◆ **TASK BRIEF**
Word for word, copy out the data below, omitting pictures.

=== INFORMATION SUPPLIED ===

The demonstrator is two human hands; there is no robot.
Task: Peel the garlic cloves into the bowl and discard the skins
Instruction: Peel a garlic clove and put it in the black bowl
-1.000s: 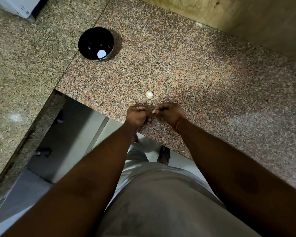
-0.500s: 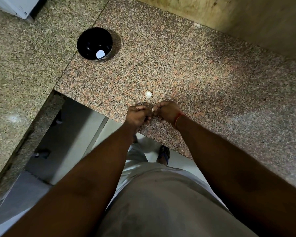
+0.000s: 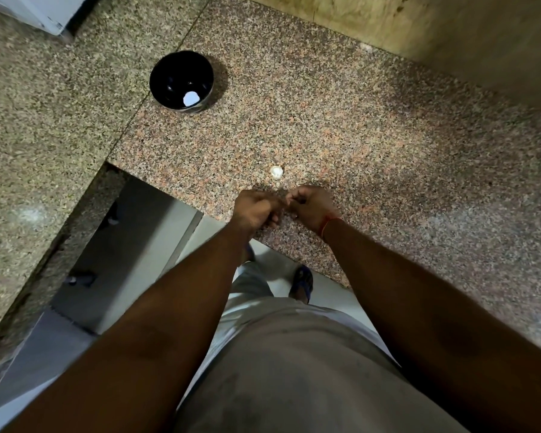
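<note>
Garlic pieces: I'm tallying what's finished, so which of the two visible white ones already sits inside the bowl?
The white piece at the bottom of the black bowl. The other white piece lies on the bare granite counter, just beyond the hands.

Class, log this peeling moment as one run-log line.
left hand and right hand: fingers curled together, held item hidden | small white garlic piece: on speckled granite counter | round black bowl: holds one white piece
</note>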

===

◆ **EXERCISE ANSWER**
The demonstrator is two human hands; there is no robot.
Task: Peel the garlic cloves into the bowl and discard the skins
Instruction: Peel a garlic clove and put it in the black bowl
-1.000s: 
-0.500s: 
+0.000s: 
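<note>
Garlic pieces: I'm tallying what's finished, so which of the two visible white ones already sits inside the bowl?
The white piece at the bottom of the black bowl. The other white piece lies on the bare granite counter, just beyond the hands.

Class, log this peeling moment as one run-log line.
left hand and right hand: fingers curled together, held item hidden | small white garlic piece: on speckled granite counter | round black bowl: holds one white piece
</note>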

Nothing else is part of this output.